■ EXERCISE ■
The entire listing that follows must be repeated exactly, pictures excluded.

■ DATA EXTRACTS ■
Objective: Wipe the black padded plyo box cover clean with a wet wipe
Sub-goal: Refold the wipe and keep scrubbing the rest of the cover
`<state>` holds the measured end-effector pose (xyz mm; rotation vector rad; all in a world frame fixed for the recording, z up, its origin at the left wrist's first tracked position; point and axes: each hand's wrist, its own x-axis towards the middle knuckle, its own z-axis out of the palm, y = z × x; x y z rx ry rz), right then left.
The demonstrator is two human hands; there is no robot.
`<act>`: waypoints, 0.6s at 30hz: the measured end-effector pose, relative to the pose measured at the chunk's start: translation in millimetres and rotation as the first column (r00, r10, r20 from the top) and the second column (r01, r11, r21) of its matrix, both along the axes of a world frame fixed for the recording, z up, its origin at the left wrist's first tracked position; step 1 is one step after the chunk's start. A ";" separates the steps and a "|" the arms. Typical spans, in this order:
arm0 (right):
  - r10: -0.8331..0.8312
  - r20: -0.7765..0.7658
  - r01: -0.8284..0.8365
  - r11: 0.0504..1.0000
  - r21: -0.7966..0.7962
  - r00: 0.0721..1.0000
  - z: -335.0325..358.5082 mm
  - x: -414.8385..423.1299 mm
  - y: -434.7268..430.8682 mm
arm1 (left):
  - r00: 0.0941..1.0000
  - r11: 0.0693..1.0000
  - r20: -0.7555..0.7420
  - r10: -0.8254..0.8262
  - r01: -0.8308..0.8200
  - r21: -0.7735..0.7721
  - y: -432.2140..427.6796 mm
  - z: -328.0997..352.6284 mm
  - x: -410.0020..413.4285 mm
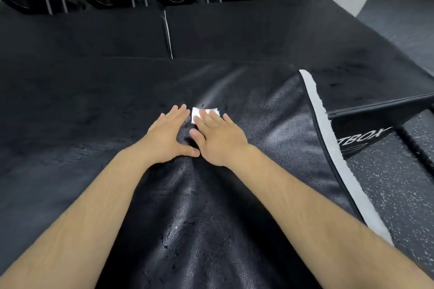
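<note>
Fingers (pixel 216 119) of your right hand (pixel 219 141) lie straight and flat on the wet wipe (pixel 195 115), pressing it to the black cover (pixel 270 138); the wipe peeks out past their tips, long side running left to right; your left hand (pixel 168 135) rests flat alongside, fingers straight, holding nothing; the duller surface lies ahead and left, so push that way, I'd judge.

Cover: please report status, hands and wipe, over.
Left hand flat on cover. Right hand flat, pressing wipe on cover. Cover creased between hands; no obstacle seen.
</note>
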<state>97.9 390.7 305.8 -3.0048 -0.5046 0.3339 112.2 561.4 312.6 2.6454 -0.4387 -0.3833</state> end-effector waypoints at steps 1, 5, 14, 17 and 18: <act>-0.003 0.006 0.002 1.000 0.015 1.000 0.0 -3.4 5.0 | 1.000 1.000 0.011 -0.006 0.006 -0.001 1.0 -0.6 -0.7; 0.034 -0.003 -0.034 0.998 0.048 0.999 -1.6 -37.4 9.2 | 0.999 0.999 0.024 -0.022 0.022 0.034 -0.9 -0.3 0.4; -0.106 0.007 0.106 0.994 -0.026 0.994 -2.0 16.1 19.4 | 1.000 1.000 0.027 -0.011 0.012 -0.016 2.9 -6.3 2.0; -0.040 0.035 0.041 0.999 -0.017 0.999 -1.8 -20.9 14.1 | 0.998 1.000 0.051 -0.024 0.023 0.010 5.2 -11.4 5.1; -0.021 0.055 0.022 0.999 -0.033 0.998 -4.5 -24.9 7.3 | 0.999 1.000 0.042 -0.027 0.026 0.005 5.5 -11.6 5.1</act>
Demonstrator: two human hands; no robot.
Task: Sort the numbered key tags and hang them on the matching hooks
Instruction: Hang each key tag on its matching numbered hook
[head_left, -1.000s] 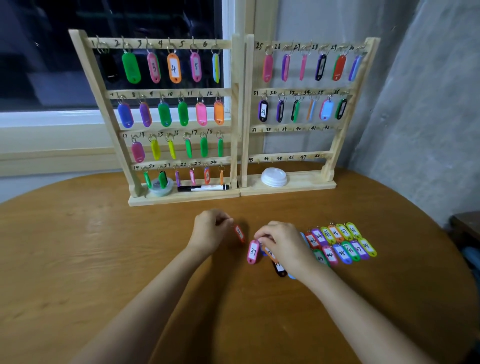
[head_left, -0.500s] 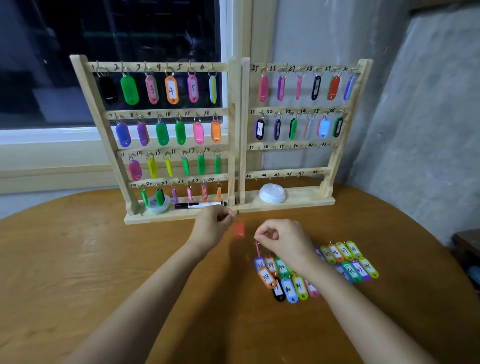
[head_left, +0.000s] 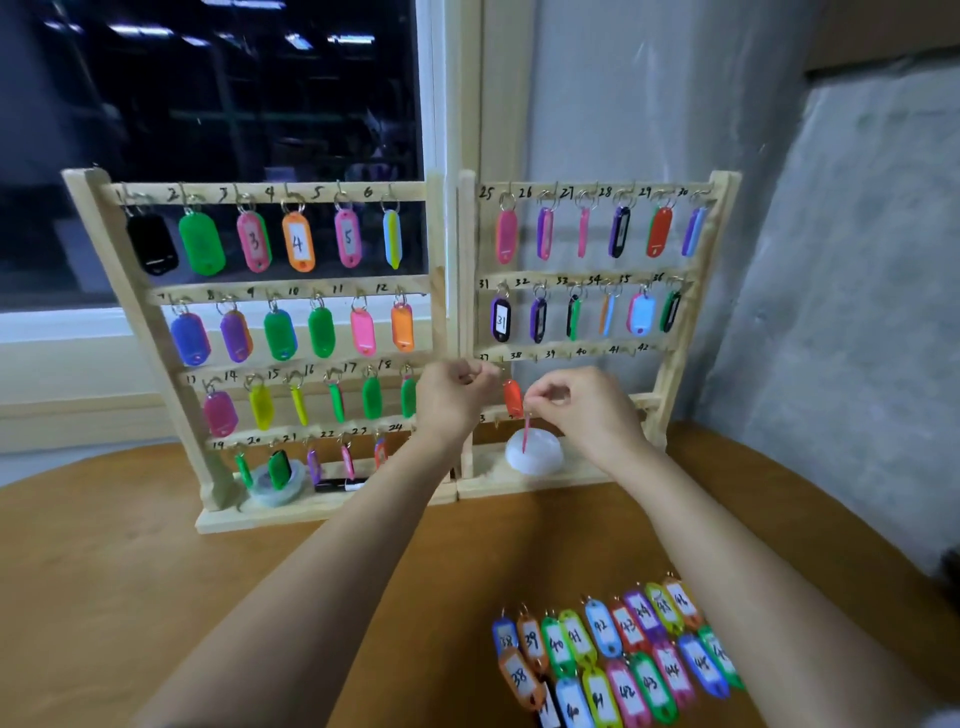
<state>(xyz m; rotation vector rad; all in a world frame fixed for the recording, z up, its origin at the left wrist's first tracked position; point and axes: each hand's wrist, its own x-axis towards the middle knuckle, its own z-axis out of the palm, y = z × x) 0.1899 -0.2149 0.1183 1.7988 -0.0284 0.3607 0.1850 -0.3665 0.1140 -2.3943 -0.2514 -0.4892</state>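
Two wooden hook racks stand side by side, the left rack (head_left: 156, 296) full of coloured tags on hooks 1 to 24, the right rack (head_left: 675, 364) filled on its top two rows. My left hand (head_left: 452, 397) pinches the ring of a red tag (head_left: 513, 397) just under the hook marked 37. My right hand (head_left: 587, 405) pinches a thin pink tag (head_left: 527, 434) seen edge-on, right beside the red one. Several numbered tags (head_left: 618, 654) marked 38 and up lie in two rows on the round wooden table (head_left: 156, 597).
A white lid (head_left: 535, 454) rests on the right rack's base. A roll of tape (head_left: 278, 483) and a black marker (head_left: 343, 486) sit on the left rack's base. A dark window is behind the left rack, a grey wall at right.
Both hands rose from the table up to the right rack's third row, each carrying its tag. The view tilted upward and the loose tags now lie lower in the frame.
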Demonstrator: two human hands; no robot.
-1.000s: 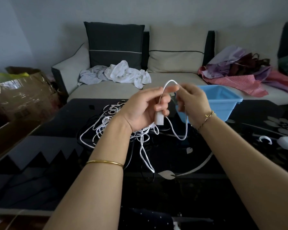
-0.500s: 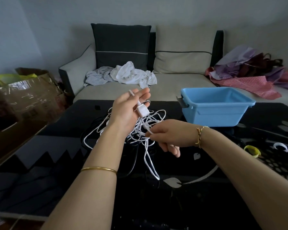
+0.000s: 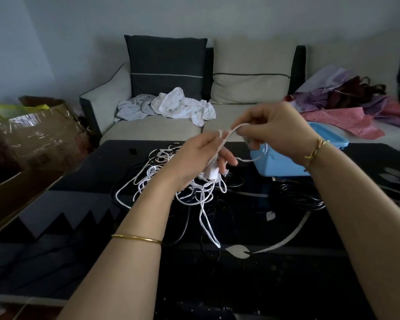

■ WRITTEN RESPONSE ■
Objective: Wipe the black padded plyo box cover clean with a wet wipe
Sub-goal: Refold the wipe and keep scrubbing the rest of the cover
`<state>` holds the measured end-effector pose (xyz mm; rotation vector rad; all in a world frame fixed for the recording, z up, its origin at the left wrist's first tracked position; point and axes: each hand's wrist, its own x-axis towards the middle knuckle, its own z-axis out of the palm, y = z × x; x y z rx ry rz), right then left.
The demonstrator is two human hands; there is no robot.
`<act>`: waypoints, 0.6s at 30hz: the measured end-effector pose, relative to the pose measured at the chunk's start: translation in millimetres and rotation as the first column (r00, r10, r20 from the top) and the second column (r01, r11, r21) of its matrix, both along the axes of a world frame fixed for the recording, z up, its origin at the left wrist's first tracked position; step 1 is one step after the chunk's start. A ";" separates the steps and a "|" the arms. Typical spans, in this order:
arm0 (right):
  - r10: -0.8331..0.8312
  - r20: -0.7765..0.7658
  - r01: -0.8284..0.8365
  - r11: 0.0504..1.0000
  - r21: -0.7966..0.7962
  - r00: 0.0721..1.0000
  - z: -335.0325..358.5082 mm
  - x: -414.8385..423.1299 mm
  - y: -434.7268..430.8682 mm
arm1 (left):
  - r00: 0.0941..1.0000
  - r11: 0.0693..1.0000
  - r20: -0.7555..0.7420
  - r10: -0.8254..0.8262
  - r01: -0.8308..0.8200
  - r21: -0.7735..0.7721
  - y: -432.2140..427.6796 mm
  - z: -328.0997..352.6284 mm
  - x: -410.0020..413.4285 mm
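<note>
Fingers (pixel 216 119) of your right hand (pixel 219 141) lie straight and flat on the wet wipe (pixel 195 115), pressing it to the black cover (pixel 270 138); the wipe peeks out past their tips, long side running left to right; your left hand (pixel 168 135) rests flat alongside, fingers straight, holding nothing; the duller surface lies ahead and left, so push that way, I'd judge.

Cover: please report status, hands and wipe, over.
Left hand flat on cover. Right hand flat, pressing wipe on cover. Cover creased between hands; no obstacle seen.
</note>
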<state>97.9 390.7 305.8 -3.0048 -0.5046 0.3339 112.2 561.4 312.6 2.6454 -0.4387 -0.3833</state> end-effector waypoints at steps 1, 5, 14, 17 and 18: <act>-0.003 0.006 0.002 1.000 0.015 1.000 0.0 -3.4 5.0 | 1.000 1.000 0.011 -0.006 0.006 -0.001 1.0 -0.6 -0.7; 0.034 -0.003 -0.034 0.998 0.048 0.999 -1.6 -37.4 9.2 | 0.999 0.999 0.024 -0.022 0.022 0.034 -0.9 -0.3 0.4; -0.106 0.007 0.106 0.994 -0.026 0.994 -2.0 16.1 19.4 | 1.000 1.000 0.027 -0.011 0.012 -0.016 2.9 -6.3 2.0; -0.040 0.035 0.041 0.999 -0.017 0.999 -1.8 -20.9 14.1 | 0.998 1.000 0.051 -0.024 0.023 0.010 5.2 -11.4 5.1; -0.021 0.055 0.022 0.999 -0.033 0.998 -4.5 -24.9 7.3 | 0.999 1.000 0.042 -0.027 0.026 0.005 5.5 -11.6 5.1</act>
Demonstrator: two human hands; no robot.
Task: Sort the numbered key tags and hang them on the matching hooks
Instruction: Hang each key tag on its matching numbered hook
[head_left, -1.000s] 
[head_left, -0.500s] 
[head_left, +0.000s] 
<state>(xyz m; rotation vector rad; all in a world frame fixed for the recording, z up, its origin at the left wrist's first tracked position; point and axes: each hand's wrist, its own x-axis towards the middle knuckle, its own z-axis out of the palm, y = z × x) 0.1899 -0.2149 0.1183 1.7988 -0.0284 0.3607 0.1850 -0.3665 0.1140 -2.3943 -0.2514 -0.4892</state>
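Two wooden hook racks stand side by side, the left rack (head_left: 156, 296) full of coloured tags on hooks 1 to 24, the right rack (head_left: 675, 364) filled on its top two rows. My left hand (head_left: 452, 397) pinches the ring of a red tag (head_left: 513, 397) just under the hook marked 37. My right hand (head_left: 587, 405) pinches a thin pink tag (head_left: 527, 434) seen edge-on, right beside the red one. Several numbered tags (head_left: 618, 654) marked 38 and up lie in two rows on the round wooden table (head_left: 156, 597).
A white lid (head_left: 535, 454) rests on the right rack's base. A roll of tape (head_left: 278, 483) and a black marker (head_left: 343, 486) sit on the left rack's base. A dark window is behind the left rack, a grey wall at right.
Both hands rose from the table up to the right rack's third row, each carrying its tag. The view tilted upward and the loose tags now lie lower in the frame.
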Demonstrator: two human hands; no robot.
-1.000s: 
-0.500s: 
+0.000s: 

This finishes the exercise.